Chaliminia Temporal range: Norian PreꞒ Ꞓ O S D C P T J K Pg N

Scientific classification
- Kingdom: Animalia
- Phylum: Chordata
- Clade: Synapsida
- Clade: Therapsida
- Clade: Cynodontia
- Family: †Tritheledontidae
- Subfamily: †Chalimininae Martinelli & Rougier, 2007
- Genus: †Chaliminia Bonaparte, 1980
- Type species: † Chaliminia musteloides Bonaparte, 1980

= Chaliminia =

Extinct genus of cynodont

Chaliminia is an extinct genus of tritheledontid cynodont from the Late Triassic (Norian stage) of what is now Argentina. The type and only species is C. musteloides, from the Los Colorados Formation.

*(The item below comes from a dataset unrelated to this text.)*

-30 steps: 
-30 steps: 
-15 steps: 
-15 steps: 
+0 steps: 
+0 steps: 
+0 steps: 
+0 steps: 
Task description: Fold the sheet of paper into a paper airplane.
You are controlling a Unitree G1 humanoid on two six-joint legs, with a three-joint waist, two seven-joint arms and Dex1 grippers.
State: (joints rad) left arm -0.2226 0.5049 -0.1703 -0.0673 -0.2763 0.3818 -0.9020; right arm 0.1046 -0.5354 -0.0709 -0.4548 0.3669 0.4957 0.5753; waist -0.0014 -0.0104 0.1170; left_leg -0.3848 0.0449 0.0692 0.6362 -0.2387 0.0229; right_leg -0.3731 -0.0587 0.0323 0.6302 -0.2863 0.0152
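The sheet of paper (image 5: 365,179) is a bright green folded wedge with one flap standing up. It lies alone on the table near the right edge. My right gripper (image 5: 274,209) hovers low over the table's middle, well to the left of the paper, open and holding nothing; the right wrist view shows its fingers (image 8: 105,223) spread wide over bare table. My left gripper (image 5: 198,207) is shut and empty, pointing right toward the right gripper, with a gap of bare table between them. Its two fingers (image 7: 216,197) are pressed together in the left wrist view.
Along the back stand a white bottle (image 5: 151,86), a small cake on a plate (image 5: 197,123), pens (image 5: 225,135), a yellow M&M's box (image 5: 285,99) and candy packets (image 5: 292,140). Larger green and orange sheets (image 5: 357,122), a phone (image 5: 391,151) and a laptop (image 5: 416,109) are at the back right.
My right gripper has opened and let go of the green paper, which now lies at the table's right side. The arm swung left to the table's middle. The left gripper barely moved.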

Like other tritheledontids, Chaliminia was closely related to mammaliaforms (the most advanced cynodonts, similar to mammals as historically defined). It serves as one of the earliest known tritheledontids in South America, offering insights into probainognathian diversification before the origin of mammals. The specimen has sectorial (blade-like) teeth: highly specialized postcanines with a main cusp flanked by accessory cusps—similar to Riograndia, Irajatherium and Pachygenelus.